╭─ PROVIDED MATERIAL

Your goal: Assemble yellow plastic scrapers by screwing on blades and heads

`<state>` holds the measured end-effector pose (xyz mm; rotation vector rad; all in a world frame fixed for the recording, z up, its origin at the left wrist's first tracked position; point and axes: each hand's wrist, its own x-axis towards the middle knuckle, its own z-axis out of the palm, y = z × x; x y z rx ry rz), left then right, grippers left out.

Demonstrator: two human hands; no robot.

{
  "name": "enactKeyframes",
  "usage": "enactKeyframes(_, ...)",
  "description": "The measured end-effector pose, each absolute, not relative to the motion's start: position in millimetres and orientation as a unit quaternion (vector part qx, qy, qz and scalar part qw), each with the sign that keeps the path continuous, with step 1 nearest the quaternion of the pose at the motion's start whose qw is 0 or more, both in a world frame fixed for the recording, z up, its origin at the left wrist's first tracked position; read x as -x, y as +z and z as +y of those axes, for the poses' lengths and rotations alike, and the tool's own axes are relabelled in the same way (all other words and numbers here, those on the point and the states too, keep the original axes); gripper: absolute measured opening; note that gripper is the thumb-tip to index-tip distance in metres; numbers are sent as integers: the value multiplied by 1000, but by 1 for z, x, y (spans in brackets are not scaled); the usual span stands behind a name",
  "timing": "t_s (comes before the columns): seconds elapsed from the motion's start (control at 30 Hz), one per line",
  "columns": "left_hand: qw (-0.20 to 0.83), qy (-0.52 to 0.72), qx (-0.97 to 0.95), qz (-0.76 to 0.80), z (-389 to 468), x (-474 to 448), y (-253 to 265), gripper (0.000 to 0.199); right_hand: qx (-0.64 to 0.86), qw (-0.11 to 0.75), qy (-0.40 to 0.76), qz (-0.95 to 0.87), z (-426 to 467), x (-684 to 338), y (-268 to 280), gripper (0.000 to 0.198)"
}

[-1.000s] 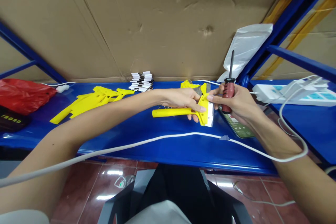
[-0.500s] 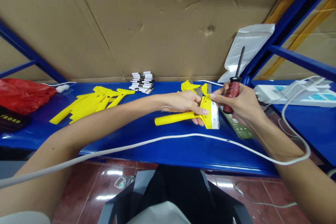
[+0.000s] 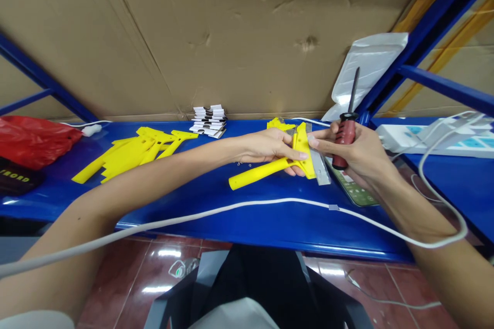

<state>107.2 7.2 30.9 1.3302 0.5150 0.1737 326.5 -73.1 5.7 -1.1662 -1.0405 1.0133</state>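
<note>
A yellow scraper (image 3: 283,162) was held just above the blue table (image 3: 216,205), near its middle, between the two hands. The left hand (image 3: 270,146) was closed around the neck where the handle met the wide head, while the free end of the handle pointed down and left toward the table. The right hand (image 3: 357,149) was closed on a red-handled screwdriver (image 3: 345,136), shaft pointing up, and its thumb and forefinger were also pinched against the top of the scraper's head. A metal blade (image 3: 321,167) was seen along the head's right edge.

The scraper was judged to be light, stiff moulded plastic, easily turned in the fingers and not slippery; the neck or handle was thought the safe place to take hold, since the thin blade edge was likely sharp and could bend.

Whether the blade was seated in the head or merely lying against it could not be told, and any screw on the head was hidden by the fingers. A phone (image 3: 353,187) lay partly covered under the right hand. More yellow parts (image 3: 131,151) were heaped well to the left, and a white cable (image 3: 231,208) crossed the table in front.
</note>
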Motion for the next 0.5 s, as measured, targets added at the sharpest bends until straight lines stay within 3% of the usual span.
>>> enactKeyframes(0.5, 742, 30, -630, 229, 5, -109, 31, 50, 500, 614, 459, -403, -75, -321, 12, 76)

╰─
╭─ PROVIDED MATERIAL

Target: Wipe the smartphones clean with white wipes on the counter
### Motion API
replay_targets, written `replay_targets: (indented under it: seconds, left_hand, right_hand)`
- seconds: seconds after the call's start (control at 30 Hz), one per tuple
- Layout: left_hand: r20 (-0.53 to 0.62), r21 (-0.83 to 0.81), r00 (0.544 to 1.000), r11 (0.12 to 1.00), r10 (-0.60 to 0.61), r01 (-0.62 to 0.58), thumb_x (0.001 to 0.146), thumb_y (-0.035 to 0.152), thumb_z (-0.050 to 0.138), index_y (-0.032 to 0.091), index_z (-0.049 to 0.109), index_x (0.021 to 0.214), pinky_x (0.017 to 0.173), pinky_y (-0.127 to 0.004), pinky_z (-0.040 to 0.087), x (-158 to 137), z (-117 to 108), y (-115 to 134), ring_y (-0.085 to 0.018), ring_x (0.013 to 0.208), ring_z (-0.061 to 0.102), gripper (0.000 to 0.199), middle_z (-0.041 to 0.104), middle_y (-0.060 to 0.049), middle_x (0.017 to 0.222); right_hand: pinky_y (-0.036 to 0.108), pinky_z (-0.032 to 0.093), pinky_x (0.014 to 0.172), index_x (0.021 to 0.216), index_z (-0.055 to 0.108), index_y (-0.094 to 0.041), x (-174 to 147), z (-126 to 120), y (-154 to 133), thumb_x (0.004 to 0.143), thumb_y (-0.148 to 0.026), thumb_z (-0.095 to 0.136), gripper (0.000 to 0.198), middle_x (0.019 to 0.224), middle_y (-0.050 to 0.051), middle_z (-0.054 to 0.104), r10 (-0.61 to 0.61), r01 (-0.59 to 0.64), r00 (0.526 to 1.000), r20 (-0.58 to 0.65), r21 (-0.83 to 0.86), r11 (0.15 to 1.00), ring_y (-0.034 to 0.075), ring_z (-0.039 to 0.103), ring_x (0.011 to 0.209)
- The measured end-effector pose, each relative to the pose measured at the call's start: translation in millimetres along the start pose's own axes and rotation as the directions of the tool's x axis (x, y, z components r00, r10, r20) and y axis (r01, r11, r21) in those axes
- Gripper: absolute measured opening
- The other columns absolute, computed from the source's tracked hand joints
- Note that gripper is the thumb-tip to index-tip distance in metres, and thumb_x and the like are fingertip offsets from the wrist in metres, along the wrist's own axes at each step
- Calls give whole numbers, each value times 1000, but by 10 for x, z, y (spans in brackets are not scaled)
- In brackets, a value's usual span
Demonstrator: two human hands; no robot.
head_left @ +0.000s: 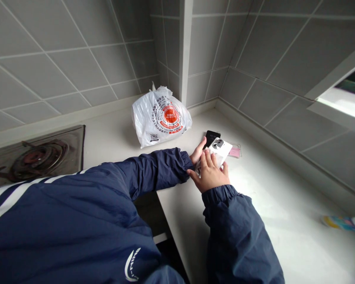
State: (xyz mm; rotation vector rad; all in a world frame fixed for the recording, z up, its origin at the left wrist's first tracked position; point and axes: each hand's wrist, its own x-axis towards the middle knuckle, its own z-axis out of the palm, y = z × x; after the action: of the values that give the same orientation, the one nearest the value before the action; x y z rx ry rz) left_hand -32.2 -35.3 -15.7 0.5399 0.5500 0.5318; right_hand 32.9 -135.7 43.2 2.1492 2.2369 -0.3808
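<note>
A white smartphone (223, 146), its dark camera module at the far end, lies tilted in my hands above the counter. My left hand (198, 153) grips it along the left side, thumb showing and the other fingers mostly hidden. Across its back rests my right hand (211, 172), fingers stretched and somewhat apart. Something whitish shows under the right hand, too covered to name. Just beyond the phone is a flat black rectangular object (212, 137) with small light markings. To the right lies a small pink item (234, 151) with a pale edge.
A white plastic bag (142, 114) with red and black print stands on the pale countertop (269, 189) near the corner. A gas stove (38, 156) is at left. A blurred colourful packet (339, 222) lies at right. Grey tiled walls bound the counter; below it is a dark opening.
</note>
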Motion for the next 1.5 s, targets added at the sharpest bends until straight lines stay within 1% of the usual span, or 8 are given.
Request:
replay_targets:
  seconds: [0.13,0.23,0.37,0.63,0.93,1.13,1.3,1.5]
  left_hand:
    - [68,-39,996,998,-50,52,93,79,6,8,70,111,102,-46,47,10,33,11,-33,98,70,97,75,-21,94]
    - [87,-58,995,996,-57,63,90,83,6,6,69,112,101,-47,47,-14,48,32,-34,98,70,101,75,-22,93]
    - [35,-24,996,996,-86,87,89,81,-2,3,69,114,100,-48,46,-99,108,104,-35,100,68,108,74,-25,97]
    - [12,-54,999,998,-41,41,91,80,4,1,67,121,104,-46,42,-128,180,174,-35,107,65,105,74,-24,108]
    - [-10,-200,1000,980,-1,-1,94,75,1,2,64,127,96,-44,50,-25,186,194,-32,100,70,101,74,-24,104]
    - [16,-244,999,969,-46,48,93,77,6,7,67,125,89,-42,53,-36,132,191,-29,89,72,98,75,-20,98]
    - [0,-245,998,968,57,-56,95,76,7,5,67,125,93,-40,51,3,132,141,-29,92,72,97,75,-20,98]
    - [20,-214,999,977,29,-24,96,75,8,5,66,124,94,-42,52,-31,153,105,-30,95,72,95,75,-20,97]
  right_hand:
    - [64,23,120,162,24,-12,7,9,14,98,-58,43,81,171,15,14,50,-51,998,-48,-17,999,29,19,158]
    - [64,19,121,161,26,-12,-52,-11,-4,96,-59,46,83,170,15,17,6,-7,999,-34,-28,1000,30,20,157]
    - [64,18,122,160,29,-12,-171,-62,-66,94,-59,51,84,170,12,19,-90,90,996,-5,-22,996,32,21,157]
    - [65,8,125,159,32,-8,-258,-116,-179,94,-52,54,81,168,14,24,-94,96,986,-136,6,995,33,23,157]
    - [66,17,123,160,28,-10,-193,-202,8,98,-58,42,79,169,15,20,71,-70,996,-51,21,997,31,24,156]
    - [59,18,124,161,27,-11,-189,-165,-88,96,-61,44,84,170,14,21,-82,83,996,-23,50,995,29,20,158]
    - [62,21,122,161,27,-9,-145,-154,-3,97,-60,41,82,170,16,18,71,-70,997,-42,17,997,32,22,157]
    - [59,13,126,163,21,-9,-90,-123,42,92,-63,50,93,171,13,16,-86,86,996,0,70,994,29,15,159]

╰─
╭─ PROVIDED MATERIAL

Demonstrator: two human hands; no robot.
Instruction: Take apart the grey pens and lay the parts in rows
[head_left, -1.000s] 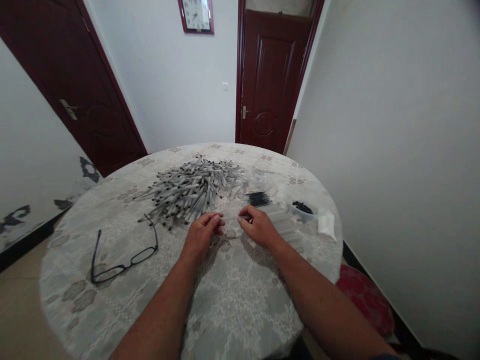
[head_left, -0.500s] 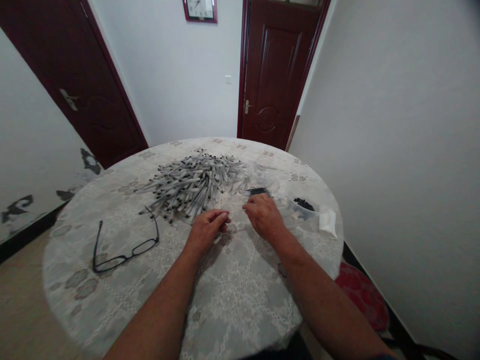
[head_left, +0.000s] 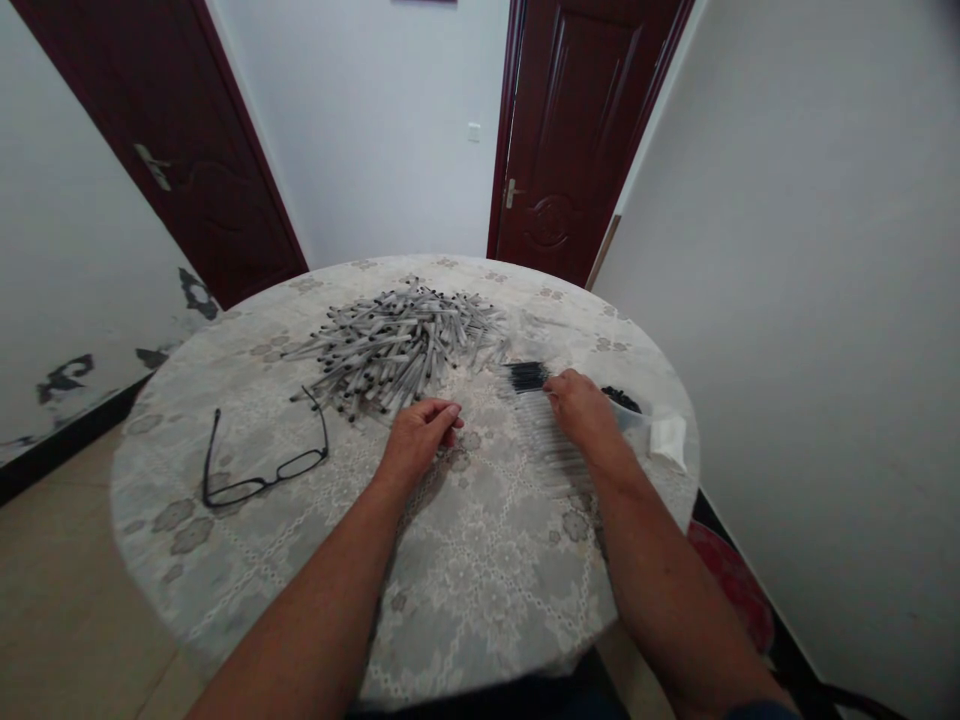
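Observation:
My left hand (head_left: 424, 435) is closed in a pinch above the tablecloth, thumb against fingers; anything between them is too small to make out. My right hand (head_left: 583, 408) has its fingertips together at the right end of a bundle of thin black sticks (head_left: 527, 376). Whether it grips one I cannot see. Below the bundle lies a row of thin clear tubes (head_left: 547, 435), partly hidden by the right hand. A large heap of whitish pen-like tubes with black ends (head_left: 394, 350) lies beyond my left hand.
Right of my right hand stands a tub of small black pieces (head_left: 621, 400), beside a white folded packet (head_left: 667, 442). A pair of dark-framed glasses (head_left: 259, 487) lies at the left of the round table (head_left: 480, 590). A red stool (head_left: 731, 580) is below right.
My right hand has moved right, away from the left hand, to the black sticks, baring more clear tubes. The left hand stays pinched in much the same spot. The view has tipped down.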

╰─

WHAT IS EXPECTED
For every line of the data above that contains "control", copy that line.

EXERCISE ANSWER
  "timing": "t_s (comes before the columns): seconds elapsed from the motion's start (control at 30 Hz), one per line",
- seconds: seconds after the call's start (control at 30 Hz), one per tuple

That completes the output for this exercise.